Professeur de philosophie politique au King’s College de Londres, Stathis Kouvelakis revient pour Politis sur les causes de la défaite de Syriza aux élections législatives du 7 juillet, et ce qu’annonce le retour de la droite au pouvoir.
Quatre ans après l’arrivée au pouvoir de Syriza, les Grecs ont sanctionné par les urnes la coalition de gauche radicale qui aura appliqué un troisième mémorandum austéritaire. Qu’est-ce que l’histoire retiendra du passage d’Alexis Tsipras à la tête du gouvernement grec ?

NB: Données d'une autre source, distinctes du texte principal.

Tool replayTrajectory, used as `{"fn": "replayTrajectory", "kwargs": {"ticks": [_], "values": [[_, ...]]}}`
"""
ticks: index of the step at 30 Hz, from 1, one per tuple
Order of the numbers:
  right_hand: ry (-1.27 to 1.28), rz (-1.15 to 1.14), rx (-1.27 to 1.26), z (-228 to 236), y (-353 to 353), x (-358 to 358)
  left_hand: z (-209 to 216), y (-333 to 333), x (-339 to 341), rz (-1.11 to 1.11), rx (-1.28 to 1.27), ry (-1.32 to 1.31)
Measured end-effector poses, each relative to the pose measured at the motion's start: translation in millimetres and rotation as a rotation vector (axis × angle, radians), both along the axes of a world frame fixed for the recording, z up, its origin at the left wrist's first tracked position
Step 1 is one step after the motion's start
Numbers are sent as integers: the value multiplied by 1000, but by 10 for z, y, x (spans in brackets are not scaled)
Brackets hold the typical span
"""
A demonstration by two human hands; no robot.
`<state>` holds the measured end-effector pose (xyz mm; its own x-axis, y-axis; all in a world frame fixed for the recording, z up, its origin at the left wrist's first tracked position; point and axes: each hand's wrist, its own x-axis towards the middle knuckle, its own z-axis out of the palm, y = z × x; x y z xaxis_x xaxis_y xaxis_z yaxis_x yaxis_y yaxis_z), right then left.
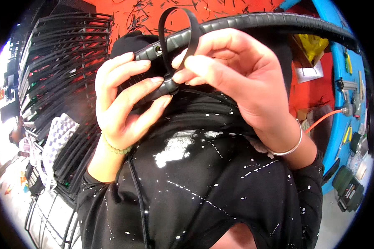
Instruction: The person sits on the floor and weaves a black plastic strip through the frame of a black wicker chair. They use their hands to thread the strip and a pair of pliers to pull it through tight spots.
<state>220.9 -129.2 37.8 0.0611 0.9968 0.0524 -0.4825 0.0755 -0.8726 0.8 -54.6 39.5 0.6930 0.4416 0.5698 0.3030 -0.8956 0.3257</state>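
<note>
A long, curved tube wrapped in black banded strip (253, 23) crosses in front of me and comes back to an end piece near my body. My left hand (122, 101) is closed around this end, its thumb and fingertips pressed on the black end piece (168, 86). A flat black strap (193, 31) stands up from there in a tall loop. My right hand (249, 76) pinches the strap between thumb and fingers close to the end piece. A small hole with a pale metallic glint (158, 50) shows in the tube. My left fingers hide part of the tube.
Many black curved frames (66, 62) are stacked at left, a checkered cloth (62, 130) beside them. Black scraps (220, 6) litter the red floor. At right, a blue table (340, 120) carries tools, an orange hose (324, 119) and a dark green case (348, 189). A box holds yellow material (311, 45).
</note>
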Motion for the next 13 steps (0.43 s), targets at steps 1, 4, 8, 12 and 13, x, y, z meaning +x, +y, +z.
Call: {"fn": "replayTrajectory", "kwargs": {"ticks": [1, 4, 8, 12, 13], "values": [[-58, 6, 7, -7, 8, 4, 0, -2, 22, 0, -3, -2], [-118, 30, -64, 65, 4, 3, -48, 29, 57, -18, -8, -41], [-423, 13, -13, 211, 47, 111, -46, 44, 43, -65, -15, -22], [-689, -13, -12, 294, 118, 141, -85, 53, 35, -76, -1, -63], [-720, 15, -22, 318, 129, 135, -111, 56, 39, -79, -3, -78]]}}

Stathis Kouvelakis : Une capitulation supplémentaire de la gauche face au diktat des puissants, avec à chaque fois le même résultat, c’est-à-dire la désillusion, la démoralisation de celles et ceux qui avaient placé leurs espoirs dans cette formation politique et la porte ouverte au retour des forces réactionnaires et rétrogrades. Une fois de plus, les reniements de la gauche ouvrent la voie à une droite revancharde.
Au programme de Mitsotakis : baisse des impôts sans supprimer les aides sociales, sans licencier de fonctionnaires et réduire l’excédent budgétaire actuellement fixé à 3,5 % du PIB jusqu’en 2022. Est-ce que cela paraît envisageable ?

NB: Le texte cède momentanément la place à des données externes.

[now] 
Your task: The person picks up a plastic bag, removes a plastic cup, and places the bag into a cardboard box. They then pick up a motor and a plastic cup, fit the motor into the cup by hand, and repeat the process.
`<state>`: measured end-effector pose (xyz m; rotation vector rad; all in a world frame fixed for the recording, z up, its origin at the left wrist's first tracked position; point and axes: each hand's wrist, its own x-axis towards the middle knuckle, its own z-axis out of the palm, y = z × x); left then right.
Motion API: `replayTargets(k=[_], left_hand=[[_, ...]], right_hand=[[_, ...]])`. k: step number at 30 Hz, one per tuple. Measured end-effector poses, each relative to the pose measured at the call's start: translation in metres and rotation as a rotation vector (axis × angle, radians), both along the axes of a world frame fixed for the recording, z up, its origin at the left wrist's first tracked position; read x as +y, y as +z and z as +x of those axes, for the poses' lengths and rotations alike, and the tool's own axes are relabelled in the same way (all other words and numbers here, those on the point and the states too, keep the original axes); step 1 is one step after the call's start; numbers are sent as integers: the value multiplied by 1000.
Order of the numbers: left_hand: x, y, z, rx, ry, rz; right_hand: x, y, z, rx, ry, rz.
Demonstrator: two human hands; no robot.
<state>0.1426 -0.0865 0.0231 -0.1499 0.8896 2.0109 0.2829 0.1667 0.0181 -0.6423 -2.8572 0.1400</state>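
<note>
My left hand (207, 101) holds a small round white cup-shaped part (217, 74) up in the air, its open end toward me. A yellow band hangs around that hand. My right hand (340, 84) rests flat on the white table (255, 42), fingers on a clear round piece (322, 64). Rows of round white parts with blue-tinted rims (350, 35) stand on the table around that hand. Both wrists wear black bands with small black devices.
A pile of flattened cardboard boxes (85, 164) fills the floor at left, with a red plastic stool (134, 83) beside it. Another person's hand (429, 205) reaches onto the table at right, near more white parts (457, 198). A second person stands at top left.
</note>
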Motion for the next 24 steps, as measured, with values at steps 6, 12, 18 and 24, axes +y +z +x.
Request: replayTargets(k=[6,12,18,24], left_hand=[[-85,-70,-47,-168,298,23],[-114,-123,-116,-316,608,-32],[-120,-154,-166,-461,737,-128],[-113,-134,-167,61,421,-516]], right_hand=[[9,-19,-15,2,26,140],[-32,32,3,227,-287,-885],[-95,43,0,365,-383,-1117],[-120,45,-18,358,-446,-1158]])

La seule véritable promesse de Mitsotakis, dont le programme est extrêmement néolibéral, c’est la baisse des impôts pour les classes moyennes. Il y a un fondement dans tout ça. C’est le fait que la pression fiscale a augmenté de façon vertigineuse au cours de ces dix dernières années depuis les mémorandums et s’est encore alourdie sous la gouvernance de Syriza. Elle pèse effectivement très lourd sur les classes moyennes, qui ont déjà beaucoup perdu lors de la crise. C’est l’une des raisons du mécontentement très fort vis-à-vis de Syriza. En parallèle, les armateurs sont toujours exemptés d’impôts et les gens les plus aisés n’en paient toujours pas. Face à cette injustice fiscale, le mécontentement est très fort et c’est pourquoi cette promesse de Mitsotakis est peut-être la seule qui est jugée vraiment crédible.
Pour le reste, Mitsotakis recycle les vieilles recettes néolibérales. Il fera tout pour attirer des investissements étrangers, y compris en levant toutes les restrictions sur le plan environnemental. Sur le plan social, il laissera les mains complètement libres au patronat et permettra l’allongement du temps de travail pour introduire une semaine de travail de sept jours. Il s’est engagé à privatiser ce qu’il reste du système de retraite et du système de santé après des années d’austérité et de coupes budgétaires. C’est un agenda très libéral, très dur, qui correspond à son propre profil.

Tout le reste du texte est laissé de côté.